From: Glen Davis
To: "'heb_roots_chr@geocities.com'" <heb_roots_chr@geocities.com>
Subject: RE: USA National Identity Cards
National Standard Health Care Provider Identification
Federal Register: May 7, 1998
Proposed Rules
Page 25320 - 25357
Basically, this rule proposes a standard for a national health care
provider identifier and requirements concerning its use. Health plans,
health care providers, and health care clearing houses would use the
identifier, among other uses, in connection with certain electronic
transactions. It is intended to improve Medeicare and Medicaid and
other Federal health programs, to eliminate fraudulent billing by health
care providers, and facilitate the electronic transmission of health
care information.
The Health Insurance Portability and Accountability Act of 1996 (HIPAA)

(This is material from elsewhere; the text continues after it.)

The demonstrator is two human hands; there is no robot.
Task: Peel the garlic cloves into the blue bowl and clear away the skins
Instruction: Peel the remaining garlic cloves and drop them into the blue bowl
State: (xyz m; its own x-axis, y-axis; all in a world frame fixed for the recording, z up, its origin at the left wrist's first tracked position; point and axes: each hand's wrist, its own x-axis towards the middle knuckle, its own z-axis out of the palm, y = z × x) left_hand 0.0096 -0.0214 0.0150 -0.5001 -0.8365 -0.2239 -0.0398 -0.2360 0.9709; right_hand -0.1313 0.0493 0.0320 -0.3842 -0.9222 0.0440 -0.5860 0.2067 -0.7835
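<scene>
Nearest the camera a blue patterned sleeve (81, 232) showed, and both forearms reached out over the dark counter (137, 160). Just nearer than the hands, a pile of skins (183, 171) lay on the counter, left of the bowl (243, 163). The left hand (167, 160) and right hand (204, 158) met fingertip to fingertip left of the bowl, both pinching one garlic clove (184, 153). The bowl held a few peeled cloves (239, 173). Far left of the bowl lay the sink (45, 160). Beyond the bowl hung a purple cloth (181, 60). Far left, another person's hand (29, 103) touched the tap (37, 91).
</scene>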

requires the adoption of standards for unique health identifiers for all
individuals, employers, health plans, health care providers and requires
further that the adopted standards specify for what purposes unique
health identifiers may be used. Although this proposal would establish
a National Identification System for health care providers, it is likely
that providers will push this requirement to the next lower level, the
health care recipient (third rule of plumbing: "sewage does not flow up
hill").
Quite an interesting list of participants helped in the project to
develop the 'provider identification system.' Among them:
Department of Defense
Department of Labor
Department of Veternas Affairs
Office of Personnel Management
Public Health Service
Drug Enforcement Administration
(There were also private sector and state agencies invited to
participate.)
Interesting statements made in this proposal:
Provisions of the HIPAA as well as any standards established under them,
supercede any State law that is contrary to them.
If a person desires to conduct a transaction (the exchange of
information between two parties to carry out financial and
administrative activities related to health care), the health plan may
not refuse or delay or adversely affect the person or the standard
transaction.
The Act's requirements are not limited to health plans; however, each
person to whom a standard or implementation specification applies is
required to comply with the standard within 24 months of its adoption.
I apologize that this doesn't tell more about the proposed rule than it
does. I still have not completely reviewed the proposal. These are
simply highlights I found in the first 12 pages of the preamble.